Подъехали к гостинице с красной вывеской. Гостиница была на базарной площади. На грязной площади около важни с весами стояли возы с сеном, с соломой, с горшками, бродили куры, голуби, горланил петух, квакали утки и гоготали гуси. В каменном гостином дворе, состоящем из десятка лавок, на дверях были вывешены полотнища ситцев, картузы, в окнах виднелись выставленныее головы сахару, банки с вареньем, жестянки с консервами и апельсины, а у дверей лавок прохаживались торговцы. Лавки были и в нижнем этаже дома гостиницы. Два-три торговца отвесили Пятищеву поклоны, когда он вылезал из тарантаса.
– Покормиться здесь поволите? – спросил Гордей, передвинув шапку со лба на затылок.
– Да, да… Покорми. Мы здесь часа полтора пробудем, – отвечал Пятищев.
– Разрешите уж и кучеру? С утра не евши.
– Можешь. Возьми себе похлебать чего-нибудь на черной половине, съешь пирог.
– Благодарим покорно, ваше превосходительство.
Гостиница помещалась в каменном доме. Во втором этаже был трактир, а в третьем находились номера для приезжающих, в которые вела чугунная лестница.
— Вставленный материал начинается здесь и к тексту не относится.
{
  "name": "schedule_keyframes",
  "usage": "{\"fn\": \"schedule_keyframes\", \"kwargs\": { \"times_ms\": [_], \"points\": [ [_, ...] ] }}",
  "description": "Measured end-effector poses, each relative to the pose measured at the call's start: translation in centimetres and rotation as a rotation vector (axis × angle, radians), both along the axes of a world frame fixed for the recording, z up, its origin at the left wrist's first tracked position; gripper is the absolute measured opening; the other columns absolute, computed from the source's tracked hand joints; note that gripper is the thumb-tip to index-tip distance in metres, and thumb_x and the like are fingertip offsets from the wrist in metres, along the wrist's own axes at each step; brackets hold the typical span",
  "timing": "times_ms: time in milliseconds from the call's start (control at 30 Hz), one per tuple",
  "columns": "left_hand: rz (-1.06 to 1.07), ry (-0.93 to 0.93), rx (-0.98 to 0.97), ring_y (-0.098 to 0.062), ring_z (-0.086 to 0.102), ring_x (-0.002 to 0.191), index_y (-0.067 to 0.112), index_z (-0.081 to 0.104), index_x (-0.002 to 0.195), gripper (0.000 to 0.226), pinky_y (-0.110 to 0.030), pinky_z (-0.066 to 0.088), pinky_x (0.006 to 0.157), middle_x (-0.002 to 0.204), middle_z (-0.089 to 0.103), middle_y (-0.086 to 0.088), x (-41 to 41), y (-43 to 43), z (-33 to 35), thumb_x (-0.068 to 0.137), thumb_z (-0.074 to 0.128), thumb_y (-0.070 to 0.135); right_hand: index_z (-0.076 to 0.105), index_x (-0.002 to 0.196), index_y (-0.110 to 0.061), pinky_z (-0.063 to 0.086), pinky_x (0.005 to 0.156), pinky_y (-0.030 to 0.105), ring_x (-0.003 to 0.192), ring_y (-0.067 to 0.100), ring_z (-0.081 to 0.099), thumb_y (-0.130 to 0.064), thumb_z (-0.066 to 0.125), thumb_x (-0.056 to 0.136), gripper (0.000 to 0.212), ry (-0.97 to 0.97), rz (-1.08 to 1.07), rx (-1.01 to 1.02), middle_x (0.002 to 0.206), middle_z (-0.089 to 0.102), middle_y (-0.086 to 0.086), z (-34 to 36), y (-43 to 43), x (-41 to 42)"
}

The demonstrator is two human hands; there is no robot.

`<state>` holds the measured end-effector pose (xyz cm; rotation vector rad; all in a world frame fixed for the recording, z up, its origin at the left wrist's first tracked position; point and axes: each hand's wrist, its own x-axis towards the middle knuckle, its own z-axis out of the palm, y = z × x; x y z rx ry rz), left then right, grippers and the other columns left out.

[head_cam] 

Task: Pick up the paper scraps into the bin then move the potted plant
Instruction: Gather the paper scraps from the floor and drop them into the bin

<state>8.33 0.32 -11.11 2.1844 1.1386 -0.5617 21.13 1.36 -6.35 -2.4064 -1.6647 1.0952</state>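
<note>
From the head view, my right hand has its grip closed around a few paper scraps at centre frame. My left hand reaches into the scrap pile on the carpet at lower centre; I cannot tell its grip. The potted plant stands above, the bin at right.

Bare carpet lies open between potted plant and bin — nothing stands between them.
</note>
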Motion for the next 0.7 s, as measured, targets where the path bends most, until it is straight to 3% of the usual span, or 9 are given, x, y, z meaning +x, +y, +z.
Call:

Пятищев и капитан вошли в трактир и очутились в буфетной комнате с красными занавесками на окнах и с пестрыми обоями. Из-за стойки солидно приветствовал их поклоном степенный бородатый буфетчик в пиджаке с большой часовой цепочкой через шею, видневшейся на пестром жилете. Ответив на поклон, они прошли во вторую комнату, где обои были еще пестрее, стояла мягкая мебель и высился орган. За ними побежал половой в белой рубахе, снял с них верхнее платье и усадил за стол, стряхнув предварительно салфетку, которая была на столе. Но Пятищев тотчас же сдернул ее со стола, передал половому и приказал принести чистую, что и было исполнено.
– Давненько не изволили у нас быть, ваше превосходительство, – поклонился половой, остановясь в ожидании заказа перед столом.
Пятищев промолчал. Капитан сказал:
– Карточку.
– Зачем? – остановил его Пятищев. – По карте все равно ничего не выберешь. Надо заказать что-нибудь хорошенькое. Налим есть? – спросил он полового.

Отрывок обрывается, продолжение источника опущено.